BRIEF
Go through the records and show each line where the word "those" occurs.

EXERCISE INPUT
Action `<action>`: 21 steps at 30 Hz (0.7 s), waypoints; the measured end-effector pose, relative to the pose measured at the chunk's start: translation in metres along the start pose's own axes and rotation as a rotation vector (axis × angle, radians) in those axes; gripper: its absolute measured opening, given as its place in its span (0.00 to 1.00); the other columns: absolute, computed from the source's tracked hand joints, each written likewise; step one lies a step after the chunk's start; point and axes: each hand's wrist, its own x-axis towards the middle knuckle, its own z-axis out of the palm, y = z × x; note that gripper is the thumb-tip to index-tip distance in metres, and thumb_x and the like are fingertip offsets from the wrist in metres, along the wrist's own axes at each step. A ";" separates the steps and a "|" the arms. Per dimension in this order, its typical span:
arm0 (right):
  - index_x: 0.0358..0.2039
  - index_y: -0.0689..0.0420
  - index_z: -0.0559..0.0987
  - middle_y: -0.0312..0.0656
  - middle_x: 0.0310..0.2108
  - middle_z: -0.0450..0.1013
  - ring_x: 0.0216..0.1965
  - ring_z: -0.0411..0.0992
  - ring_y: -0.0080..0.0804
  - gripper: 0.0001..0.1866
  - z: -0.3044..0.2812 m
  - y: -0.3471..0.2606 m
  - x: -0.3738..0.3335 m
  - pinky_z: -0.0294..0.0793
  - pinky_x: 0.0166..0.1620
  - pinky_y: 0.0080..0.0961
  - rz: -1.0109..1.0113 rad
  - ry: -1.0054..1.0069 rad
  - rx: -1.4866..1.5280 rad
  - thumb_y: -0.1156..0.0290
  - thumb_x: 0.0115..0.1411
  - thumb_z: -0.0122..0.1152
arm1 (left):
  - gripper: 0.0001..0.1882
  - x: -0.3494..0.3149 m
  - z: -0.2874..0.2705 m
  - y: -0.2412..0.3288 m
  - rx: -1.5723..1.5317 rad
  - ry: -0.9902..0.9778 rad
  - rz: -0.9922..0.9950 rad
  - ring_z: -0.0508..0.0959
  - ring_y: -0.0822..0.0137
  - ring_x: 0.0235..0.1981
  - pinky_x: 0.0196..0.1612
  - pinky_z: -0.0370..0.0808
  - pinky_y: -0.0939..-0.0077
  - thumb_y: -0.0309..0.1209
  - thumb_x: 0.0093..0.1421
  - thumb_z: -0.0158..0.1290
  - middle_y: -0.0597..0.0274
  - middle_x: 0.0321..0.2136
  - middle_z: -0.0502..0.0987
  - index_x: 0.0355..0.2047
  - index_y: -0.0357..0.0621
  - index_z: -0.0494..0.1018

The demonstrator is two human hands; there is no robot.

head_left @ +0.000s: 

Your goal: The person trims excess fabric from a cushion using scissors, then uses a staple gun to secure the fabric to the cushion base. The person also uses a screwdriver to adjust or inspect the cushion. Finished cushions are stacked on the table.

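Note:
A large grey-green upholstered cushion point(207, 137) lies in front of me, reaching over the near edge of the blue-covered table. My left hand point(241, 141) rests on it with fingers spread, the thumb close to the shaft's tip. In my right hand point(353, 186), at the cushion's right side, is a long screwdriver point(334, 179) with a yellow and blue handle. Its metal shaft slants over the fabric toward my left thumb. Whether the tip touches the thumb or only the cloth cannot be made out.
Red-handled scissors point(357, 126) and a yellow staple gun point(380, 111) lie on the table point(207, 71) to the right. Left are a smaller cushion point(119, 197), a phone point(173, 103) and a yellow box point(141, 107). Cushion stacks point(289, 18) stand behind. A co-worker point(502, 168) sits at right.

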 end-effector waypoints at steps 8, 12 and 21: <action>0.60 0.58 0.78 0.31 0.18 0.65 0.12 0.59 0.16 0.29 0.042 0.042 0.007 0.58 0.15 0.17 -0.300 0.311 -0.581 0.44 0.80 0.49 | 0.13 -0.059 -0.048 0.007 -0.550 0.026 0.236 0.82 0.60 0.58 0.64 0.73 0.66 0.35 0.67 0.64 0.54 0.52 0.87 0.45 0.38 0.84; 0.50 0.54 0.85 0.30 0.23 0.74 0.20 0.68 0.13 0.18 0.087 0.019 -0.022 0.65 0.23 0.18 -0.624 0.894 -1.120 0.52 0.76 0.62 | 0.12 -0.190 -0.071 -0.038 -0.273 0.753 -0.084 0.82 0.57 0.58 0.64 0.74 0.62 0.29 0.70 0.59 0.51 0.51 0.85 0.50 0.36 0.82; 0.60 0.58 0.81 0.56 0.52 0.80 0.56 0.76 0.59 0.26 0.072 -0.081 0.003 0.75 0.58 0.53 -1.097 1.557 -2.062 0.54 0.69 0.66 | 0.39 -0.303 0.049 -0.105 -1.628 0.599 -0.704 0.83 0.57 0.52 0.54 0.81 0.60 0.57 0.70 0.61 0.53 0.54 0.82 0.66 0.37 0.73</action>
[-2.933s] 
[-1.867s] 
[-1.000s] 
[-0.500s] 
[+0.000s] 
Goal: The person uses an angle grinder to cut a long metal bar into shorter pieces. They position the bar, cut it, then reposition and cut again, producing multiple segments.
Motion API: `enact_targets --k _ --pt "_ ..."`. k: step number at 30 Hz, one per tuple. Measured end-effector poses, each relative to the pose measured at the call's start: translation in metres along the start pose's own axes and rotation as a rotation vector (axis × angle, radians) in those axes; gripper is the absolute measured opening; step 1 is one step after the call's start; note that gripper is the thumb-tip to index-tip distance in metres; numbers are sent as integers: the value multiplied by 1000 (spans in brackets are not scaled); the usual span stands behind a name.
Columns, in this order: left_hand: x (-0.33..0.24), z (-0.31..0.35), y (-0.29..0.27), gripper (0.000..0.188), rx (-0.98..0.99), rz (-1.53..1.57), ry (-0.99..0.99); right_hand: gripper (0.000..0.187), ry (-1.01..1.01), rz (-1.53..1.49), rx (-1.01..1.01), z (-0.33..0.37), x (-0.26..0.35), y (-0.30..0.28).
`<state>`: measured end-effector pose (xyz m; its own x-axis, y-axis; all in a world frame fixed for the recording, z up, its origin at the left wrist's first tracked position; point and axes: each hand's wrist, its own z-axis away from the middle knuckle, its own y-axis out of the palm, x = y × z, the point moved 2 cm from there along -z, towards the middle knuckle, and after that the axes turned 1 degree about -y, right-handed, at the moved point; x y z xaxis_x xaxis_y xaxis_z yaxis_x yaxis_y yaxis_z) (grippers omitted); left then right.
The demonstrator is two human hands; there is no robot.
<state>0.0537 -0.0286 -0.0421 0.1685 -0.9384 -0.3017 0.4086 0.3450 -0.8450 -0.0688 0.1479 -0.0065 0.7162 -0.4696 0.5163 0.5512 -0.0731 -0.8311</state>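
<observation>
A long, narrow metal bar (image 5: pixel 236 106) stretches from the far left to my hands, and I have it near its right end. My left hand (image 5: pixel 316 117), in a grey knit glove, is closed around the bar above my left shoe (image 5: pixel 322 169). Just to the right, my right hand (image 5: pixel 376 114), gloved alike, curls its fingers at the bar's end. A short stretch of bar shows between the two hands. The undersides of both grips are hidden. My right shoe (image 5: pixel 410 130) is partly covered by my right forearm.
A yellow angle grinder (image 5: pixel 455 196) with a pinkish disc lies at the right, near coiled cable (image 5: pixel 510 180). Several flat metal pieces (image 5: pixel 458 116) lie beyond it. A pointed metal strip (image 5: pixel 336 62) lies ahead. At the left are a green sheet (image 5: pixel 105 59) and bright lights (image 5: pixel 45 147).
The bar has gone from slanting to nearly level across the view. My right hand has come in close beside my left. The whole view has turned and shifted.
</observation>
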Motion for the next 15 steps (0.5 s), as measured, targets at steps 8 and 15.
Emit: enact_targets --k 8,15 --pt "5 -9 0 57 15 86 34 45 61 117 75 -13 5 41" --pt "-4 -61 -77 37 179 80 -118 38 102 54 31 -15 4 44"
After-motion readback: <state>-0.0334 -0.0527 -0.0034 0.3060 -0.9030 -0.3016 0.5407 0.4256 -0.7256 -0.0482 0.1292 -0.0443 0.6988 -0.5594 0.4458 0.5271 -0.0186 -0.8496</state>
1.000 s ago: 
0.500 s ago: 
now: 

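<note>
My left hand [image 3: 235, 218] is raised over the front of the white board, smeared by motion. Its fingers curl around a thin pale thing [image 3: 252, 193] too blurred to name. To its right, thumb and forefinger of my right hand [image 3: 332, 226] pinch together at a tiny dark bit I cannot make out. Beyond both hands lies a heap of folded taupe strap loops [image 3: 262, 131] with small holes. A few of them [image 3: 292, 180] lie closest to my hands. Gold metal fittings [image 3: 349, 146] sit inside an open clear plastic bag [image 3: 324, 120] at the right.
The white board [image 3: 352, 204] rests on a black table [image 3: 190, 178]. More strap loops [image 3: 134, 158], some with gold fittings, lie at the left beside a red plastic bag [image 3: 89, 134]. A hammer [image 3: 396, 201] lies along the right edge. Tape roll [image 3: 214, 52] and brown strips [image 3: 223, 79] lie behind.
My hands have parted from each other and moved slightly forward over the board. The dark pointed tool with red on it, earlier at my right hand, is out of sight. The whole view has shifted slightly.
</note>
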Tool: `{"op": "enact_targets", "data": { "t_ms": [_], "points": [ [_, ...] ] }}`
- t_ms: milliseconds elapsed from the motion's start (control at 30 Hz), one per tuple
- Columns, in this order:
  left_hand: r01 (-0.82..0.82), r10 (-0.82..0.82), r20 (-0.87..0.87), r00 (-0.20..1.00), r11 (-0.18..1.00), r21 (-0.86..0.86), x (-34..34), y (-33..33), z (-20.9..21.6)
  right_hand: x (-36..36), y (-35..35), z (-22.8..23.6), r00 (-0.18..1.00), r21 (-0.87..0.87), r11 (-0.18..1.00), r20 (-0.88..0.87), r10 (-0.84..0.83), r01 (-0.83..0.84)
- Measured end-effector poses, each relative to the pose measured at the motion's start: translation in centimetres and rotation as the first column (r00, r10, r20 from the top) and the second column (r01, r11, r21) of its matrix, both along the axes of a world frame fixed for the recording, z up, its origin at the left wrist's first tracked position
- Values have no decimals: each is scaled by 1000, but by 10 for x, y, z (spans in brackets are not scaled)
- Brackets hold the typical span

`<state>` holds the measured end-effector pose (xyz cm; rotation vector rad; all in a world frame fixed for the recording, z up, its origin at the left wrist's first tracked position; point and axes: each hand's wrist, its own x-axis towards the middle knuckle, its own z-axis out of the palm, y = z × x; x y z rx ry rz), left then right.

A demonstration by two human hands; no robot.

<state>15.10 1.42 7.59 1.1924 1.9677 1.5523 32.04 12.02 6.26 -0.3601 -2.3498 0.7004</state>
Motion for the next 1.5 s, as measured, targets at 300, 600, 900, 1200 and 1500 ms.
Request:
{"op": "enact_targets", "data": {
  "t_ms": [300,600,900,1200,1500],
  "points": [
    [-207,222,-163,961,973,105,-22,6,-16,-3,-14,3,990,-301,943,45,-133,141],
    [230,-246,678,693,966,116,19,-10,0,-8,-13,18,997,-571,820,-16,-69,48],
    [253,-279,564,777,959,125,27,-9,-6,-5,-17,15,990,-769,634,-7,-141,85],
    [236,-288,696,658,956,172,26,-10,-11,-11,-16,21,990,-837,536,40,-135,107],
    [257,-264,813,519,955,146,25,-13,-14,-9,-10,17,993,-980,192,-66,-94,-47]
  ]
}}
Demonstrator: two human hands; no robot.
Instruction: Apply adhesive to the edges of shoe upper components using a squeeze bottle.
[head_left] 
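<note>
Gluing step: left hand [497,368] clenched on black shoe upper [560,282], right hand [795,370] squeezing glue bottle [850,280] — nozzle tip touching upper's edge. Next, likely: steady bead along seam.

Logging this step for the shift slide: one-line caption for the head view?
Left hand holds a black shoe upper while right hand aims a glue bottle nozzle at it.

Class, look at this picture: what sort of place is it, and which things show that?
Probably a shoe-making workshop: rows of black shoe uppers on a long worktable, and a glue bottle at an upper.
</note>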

REPLY
Action `<action>`: 21 steps at 30 Hz (0.7 s), waypoints; the measured end-effector pose, relative to the pose measured at the chunk's start: translation in metres along the start pose's own axes and rotation as a rotation vector (axis × angle, radians) in those axes; gripper: its absolute measured opening, given as its place in its span (0.00 to 1.00); the other columns: absolute, computed from the source's tracked hand joints, each written likewise; step one lies a step after the chunk's start; point and axes: each hand's wrist, its own x-axis towards the middle knuckle, its own z-axis out of the palm, y = z × x; note that gripper is the thumb-tip to index-tip distance in metres, and thumb_x and the like are fingertip offsets from the wrist in metres, along the wrist's own axes at each step. A ";" separates the steps and a "|" the arms. Per dimension in this order, its typical span:
Motion API: `enact_targets --k _ --pt "_ ..."`. k: step number at 30 Hz, one per tuple. Measured end-effector poses, each relative to the pose measured at the call's start: translation in metres along the start pose's own axes and rotation as a rotation vector (axis × angle, radians) in those axes; gripper is the absolute measured opening; step 1 is one step after the call's start; note that gripper is the thumb-tip to index-tip distance in metres; numbers are sent as integers: the value multiplied by 1000 (spans in brackets are not scaled); the usual span stands behind a name.

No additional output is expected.